While it hasn’t yet shifted into high gear, we are having snow here in Portland Maine and much of the normal commerce and activity has ground to a halt in anticipation of the storm.
And so I’m baking.
Today it will be French bread, but I was telling my mom how, earlier in the week, my 2-year old granddaughter Vera and I had our first baking experience together.
Vera enjoys a project and really likes to help; last week she “helped” me shovel the driveway, a task she tackled with earnest sincerity.
I’d had a hankering for molasses cookies for weeks. Normally a batch of chocolate chip cookies will soothe my need for a baked good, but not this time; it had to be molasses.
Someone might say that my body was needing the iron which molasses provides. Someone else might say “that’s what happens on cold winter days, you need some home-baked goodness.” But after my conversation with my mom today, it’s clear something else was afoot.

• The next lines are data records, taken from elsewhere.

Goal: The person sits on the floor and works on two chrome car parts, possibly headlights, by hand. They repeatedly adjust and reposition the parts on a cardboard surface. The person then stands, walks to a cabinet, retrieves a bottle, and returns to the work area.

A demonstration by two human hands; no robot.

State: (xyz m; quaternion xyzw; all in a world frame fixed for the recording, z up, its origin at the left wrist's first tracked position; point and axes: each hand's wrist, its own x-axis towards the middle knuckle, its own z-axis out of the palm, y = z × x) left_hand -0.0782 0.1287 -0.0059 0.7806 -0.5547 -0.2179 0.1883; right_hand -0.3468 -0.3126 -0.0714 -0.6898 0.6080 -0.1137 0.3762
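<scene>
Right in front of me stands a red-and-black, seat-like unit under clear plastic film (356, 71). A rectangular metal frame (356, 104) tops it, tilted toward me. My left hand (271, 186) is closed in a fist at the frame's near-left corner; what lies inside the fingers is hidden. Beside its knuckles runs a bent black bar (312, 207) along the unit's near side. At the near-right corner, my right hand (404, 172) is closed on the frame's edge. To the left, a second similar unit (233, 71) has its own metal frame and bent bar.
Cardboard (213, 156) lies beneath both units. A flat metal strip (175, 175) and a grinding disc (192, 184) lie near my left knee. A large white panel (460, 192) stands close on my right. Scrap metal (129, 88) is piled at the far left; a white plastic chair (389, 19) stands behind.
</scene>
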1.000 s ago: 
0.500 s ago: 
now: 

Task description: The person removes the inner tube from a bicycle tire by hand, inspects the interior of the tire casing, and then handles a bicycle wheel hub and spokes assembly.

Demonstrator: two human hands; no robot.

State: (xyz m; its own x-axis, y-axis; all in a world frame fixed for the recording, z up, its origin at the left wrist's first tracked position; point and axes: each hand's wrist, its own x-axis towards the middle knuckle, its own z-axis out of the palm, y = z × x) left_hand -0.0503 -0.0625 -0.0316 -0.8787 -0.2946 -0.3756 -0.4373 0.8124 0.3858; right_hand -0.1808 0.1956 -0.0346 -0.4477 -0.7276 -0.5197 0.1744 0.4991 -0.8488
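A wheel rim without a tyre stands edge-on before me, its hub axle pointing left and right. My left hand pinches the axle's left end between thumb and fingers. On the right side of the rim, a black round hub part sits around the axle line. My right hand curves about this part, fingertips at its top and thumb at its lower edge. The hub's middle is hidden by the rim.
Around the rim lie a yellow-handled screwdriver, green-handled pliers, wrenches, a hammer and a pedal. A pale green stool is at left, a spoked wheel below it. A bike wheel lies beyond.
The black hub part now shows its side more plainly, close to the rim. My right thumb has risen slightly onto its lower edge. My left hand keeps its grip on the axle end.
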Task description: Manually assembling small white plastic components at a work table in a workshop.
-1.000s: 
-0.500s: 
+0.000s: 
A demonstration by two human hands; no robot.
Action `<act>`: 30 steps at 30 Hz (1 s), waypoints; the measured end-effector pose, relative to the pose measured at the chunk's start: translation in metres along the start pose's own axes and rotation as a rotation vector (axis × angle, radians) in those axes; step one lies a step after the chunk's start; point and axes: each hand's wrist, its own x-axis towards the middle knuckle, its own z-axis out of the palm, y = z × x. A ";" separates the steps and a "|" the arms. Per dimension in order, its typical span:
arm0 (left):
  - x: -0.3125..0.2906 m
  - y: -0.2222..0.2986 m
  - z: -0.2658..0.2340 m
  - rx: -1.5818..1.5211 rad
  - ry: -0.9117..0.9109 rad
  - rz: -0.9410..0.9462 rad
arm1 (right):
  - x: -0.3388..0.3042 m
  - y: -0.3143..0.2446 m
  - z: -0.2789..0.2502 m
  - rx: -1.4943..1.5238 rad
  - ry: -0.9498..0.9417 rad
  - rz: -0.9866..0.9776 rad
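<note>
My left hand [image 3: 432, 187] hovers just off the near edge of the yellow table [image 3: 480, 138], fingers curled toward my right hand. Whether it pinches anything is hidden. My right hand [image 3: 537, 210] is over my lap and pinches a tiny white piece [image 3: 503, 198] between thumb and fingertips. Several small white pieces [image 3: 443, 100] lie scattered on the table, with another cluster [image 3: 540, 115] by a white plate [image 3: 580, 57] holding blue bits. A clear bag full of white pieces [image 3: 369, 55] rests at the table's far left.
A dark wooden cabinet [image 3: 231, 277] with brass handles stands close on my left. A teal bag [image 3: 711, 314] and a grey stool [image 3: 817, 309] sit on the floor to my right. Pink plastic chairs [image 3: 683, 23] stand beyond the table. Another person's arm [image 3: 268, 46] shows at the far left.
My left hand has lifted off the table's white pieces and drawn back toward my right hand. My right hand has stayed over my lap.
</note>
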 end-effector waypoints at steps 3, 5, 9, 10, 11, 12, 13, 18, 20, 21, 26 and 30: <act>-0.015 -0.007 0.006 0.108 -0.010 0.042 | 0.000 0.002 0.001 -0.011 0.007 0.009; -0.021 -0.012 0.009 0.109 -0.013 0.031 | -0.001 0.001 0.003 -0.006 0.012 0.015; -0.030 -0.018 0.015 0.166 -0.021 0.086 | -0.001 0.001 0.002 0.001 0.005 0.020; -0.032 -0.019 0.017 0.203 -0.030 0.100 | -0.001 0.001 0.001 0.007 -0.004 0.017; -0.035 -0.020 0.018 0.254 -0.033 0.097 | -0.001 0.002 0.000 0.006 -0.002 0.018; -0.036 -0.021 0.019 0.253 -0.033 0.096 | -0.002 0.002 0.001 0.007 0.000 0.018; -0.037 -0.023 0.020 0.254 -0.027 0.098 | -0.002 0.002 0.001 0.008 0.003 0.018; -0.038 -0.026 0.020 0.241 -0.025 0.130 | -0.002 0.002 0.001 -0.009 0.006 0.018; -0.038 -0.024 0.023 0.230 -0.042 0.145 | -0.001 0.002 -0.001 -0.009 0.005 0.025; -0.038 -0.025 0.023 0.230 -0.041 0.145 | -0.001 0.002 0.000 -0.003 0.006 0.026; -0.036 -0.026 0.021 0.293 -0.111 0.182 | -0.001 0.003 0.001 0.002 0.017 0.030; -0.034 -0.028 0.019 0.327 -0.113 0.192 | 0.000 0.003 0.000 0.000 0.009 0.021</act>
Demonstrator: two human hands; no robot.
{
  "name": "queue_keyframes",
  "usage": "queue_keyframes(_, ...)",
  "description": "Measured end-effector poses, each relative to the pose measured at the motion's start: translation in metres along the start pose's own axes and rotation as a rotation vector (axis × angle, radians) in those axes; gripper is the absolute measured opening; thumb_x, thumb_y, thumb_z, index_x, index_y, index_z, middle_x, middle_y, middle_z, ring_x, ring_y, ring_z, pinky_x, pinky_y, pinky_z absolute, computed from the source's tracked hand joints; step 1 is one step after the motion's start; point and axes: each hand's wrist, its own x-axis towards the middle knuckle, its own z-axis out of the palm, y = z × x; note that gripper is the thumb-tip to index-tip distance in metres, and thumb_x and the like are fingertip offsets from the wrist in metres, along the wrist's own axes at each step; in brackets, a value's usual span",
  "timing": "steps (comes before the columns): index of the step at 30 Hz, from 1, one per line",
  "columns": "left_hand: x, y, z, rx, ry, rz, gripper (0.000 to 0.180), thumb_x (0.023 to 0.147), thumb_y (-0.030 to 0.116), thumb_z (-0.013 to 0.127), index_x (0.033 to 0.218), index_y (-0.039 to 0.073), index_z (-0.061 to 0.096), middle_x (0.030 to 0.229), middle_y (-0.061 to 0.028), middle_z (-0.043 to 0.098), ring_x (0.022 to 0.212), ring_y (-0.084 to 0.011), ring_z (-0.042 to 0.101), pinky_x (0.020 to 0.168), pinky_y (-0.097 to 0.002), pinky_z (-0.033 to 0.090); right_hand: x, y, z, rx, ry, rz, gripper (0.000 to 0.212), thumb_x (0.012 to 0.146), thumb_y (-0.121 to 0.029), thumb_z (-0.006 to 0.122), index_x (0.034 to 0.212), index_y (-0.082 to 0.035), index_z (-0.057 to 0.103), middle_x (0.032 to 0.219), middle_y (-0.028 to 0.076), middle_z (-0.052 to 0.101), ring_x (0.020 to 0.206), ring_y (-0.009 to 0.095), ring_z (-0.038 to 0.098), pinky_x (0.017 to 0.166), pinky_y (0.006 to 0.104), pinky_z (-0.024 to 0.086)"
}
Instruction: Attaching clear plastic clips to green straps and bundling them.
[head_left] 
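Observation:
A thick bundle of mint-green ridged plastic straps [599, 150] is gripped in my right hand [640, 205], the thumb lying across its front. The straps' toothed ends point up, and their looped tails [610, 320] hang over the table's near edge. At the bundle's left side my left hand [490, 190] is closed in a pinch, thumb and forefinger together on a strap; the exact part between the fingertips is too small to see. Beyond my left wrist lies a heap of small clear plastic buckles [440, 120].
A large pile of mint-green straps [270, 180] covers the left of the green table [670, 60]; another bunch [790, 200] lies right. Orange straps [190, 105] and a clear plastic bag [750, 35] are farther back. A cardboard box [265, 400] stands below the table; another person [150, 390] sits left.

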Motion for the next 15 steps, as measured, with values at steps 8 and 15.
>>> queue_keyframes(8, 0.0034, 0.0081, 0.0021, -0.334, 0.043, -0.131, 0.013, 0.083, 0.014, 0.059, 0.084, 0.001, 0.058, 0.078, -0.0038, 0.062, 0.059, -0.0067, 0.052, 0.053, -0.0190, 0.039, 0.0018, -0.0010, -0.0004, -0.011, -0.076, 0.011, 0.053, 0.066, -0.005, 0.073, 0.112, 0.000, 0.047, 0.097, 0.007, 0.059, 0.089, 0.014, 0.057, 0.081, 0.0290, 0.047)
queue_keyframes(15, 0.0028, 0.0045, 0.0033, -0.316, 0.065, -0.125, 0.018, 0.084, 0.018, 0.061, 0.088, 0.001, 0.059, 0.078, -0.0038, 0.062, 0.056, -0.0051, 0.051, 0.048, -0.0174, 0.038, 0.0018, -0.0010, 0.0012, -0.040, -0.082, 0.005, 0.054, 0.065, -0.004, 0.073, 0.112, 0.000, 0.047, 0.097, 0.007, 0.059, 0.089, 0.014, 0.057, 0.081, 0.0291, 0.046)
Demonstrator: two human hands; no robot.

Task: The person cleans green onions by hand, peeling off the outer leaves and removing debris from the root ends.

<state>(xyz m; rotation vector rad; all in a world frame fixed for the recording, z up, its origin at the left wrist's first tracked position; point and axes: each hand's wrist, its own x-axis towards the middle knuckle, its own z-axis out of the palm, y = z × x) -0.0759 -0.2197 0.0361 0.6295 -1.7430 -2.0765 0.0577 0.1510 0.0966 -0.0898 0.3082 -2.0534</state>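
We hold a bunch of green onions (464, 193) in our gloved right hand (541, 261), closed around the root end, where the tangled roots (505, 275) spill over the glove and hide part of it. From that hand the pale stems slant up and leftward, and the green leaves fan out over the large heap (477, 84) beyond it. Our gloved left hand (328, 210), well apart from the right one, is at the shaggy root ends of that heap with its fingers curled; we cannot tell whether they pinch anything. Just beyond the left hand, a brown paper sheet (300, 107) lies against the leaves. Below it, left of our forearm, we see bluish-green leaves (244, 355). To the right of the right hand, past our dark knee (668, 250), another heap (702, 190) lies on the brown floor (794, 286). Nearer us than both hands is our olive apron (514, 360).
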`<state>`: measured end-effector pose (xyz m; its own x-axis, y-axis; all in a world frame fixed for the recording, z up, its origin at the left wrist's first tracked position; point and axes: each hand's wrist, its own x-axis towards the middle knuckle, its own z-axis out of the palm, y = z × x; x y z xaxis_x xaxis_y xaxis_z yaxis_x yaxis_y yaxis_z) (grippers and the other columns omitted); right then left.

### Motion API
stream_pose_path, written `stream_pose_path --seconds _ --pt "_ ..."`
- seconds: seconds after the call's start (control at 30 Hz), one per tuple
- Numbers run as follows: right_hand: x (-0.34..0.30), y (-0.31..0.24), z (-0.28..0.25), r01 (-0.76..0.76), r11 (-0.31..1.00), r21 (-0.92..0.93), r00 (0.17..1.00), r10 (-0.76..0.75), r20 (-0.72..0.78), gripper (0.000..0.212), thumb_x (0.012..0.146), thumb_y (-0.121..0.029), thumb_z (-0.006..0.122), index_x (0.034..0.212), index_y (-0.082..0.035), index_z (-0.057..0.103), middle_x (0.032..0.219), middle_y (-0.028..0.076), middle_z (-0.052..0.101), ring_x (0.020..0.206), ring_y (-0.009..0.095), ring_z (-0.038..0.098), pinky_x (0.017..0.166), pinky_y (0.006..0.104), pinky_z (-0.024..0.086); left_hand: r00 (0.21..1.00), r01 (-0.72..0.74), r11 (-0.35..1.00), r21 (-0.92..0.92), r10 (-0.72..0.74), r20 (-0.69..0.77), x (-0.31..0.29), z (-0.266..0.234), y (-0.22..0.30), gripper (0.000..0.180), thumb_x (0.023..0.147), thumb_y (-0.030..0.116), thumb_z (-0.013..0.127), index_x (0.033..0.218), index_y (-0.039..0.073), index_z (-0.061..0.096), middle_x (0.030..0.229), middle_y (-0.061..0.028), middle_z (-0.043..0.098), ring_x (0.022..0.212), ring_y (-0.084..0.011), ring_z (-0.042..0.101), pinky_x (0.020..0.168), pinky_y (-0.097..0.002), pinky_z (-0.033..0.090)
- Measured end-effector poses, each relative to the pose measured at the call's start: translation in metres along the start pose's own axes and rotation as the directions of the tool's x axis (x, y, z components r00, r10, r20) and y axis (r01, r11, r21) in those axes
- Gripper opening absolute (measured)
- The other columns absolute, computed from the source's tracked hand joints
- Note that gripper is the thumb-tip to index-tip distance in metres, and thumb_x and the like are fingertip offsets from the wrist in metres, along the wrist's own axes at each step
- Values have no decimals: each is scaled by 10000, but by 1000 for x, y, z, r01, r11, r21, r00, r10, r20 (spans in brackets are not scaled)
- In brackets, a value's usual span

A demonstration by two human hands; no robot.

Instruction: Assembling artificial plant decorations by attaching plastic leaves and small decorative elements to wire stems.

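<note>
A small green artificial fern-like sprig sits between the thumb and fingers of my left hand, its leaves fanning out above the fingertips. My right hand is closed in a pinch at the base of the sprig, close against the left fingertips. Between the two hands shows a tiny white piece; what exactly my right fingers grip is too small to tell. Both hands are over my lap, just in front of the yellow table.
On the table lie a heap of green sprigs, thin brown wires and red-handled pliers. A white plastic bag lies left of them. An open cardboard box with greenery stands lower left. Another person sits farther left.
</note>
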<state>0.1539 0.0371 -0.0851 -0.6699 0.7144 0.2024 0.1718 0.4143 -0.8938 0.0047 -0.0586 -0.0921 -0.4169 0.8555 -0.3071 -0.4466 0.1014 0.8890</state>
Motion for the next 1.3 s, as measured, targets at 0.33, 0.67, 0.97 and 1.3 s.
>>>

After I relayed to my mom the details of our little baking project this week, and my mom launches into this:
“Well, that’s very interesting that you baked molasses cookies. All week I’ve been thinking about them, and a few nights ago I even had a dream about them. I was at the farmhouse (in upstate NY where my mom grew up) and had baked a batch for (my) Grandmother and (my) Aunt Roseann. They were really good and I (my mom) was remembering how Aunt Marie (my grandmother’s sister) made the best ones, chewy and soft but not under-cooked. As we were eating them we all said, “Aunt Marie would be proud.”
I don’t pretend to know what it means. All I know is that it is very comforting to feel connected to the women in my family by means of a baked good, and to share such a simple pleasure with my own granddaughter.
I”m glad I listened to the voice of intuition. Without it, this whole experience dissipates into molecules of potentiality. But because I did listen and followed the call, a molasses cookie will never again be just a cookie.
It is a bridge, a connection to people unseen and yet heard. It’s love.
Jeanne Fiorini now has reason to enjoy baked goods even more.